━━ PROVIDED MATERIAL ━━
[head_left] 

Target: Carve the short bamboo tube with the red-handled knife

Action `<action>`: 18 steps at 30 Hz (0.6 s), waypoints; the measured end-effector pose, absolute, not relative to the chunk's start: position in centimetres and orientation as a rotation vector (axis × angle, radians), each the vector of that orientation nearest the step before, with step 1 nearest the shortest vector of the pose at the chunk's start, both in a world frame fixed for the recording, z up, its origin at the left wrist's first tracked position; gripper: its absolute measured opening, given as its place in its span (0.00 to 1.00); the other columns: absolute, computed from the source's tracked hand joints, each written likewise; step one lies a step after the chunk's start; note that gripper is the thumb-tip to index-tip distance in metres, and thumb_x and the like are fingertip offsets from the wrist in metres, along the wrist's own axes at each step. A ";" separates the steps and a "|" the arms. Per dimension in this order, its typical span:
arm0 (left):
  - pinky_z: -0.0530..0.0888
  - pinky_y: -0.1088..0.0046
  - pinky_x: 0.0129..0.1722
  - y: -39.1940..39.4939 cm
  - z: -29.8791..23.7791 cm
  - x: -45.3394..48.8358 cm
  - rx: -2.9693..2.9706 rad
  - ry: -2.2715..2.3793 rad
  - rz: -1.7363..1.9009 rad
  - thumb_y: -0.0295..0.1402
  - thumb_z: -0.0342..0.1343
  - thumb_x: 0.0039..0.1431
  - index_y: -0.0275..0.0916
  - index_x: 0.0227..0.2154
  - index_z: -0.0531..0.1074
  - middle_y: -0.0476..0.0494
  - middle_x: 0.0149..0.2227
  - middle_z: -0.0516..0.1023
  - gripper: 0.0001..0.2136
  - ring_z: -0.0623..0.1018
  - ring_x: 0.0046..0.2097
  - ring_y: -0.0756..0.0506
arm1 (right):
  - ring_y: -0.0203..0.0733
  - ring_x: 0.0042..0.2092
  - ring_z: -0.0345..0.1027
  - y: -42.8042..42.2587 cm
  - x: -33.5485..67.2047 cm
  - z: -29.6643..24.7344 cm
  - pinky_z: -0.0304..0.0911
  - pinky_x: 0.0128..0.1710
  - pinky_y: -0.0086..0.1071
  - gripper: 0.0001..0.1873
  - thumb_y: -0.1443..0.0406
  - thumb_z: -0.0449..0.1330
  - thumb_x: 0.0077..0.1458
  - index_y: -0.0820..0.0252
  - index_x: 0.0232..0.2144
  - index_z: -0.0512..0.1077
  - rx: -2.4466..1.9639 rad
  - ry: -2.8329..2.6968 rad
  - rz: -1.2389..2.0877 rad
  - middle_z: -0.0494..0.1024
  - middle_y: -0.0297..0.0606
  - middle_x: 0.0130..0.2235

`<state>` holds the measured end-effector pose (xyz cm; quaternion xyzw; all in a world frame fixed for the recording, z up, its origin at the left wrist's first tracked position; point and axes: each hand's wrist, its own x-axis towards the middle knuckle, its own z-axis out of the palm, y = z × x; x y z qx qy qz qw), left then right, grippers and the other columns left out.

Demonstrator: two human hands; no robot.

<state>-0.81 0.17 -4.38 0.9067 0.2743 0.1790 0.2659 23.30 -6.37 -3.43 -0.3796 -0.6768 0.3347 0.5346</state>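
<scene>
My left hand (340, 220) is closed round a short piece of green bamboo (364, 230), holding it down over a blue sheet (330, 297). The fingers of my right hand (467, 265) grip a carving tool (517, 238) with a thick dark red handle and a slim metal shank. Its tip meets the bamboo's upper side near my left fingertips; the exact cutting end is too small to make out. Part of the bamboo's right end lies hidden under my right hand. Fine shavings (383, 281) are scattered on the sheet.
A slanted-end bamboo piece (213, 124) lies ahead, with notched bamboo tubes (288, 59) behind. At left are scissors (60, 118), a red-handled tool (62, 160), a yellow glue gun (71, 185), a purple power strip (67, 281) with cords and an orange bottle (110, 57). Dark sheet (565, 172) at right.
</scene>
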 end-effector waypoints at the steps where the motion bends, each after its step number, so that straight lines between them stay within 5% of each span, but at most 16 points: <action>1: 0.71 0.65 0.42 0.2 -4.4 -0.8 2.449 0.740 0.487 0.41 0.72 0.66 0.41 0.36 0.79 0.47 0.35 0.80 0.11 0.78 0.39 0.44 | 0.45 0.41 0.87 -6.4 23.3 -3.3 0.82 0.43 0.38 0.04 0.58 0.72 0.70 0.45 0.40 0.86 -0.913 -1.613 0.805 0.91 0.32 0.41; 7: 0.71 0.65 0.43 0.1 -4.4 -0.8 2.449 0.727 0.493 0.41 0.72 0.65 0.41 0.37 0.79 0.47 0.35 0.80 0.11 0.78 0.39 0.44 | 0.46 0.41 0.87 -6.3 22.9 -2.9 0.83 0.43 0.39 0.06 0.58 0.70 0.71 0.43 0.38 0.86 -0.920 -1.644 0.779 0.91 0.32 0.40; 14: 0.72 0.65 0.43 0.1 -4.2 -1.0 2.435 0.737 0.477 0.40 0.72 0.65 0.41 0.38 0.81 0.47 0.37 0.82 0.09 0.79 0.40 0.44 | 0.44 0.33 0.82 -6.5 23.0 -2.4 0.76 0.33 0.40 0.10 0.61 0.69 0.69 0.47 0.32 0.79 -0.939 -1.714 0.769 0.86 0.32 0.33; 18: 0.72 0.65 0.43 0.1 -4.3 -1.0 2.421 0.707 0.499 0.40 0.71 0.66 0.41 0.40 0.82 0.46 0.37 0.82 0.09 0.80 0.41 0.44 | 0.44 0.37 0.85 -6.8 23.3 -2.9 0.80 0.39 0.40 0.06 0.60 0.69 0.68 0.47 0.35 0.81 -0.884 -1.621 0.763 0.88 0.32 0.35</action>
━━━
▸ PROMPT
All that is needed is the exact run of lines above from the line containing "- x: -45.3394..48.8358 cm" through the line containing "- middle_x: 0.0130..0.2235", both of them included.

▸ TASK ANSWER
  - x: -45.3394..48.8358 cm
  - rx: -2.9693..2.9706 rad
  - ry: -2.2715..2.3793 rad
  - rz: -1.7363..1.9009 rad
  - thumb_y: -0.0295..0.1402
  - thumb_z: -0.0342..0.1343
  - thumb_x: 0.0039..0.1431
  - index_y: -0.0275..0.0916
  - index_x: 0.0227..0.2154
  - index_z: -0.0531..0.1074
  - middle_y: -0.0476..0.0494
  - middle_x: 0.0149..0.2227
  - middle_z: -0.0516..0.1023
  - gripper: 0.0001..0.2136
  - ring_z: -0.0623..0.1018
  - ring_x: 0.0046..0.2097
  - ring_y: -0.0756..0.0506
arm1 (right):
  - ring_y: -0.0203..0.0733
  - ring_x: 0.0042..0.2092
  - ring_z: -0.0345..0.1027
  - y: -42.8042..42.2587 cm
  - x: -33.5485..67.2047 cm
  - z: -29.6643..24.7344 cm
  - pinky_z: -0.0304..0.0911
  - pinky_x: 0.0128..0.1710
  - pinky_y: -0.0086..0.1071
  - gripper: 0.0001..0.1873
  - thumb_y: -0.1443..0.0406
  - thumb_z: -0.0449..0.1330
  - thumb_x: 0.0077..0.1458
  - index_y: -0.0820..0.0252
  - index_x: 0.0232..0.2144
  - index_z: -0.0512..0.1077
  - rx: -2.4466..1.9639 rad
  - ry: -2.8329..2.6968 rad
  - rz: -1.2389..2.0877 rad
  - middle_z: -0.0494..0.1024
  - middle_y: -0.0297..0.0606
  - middle_x: 0.0130..0.2235

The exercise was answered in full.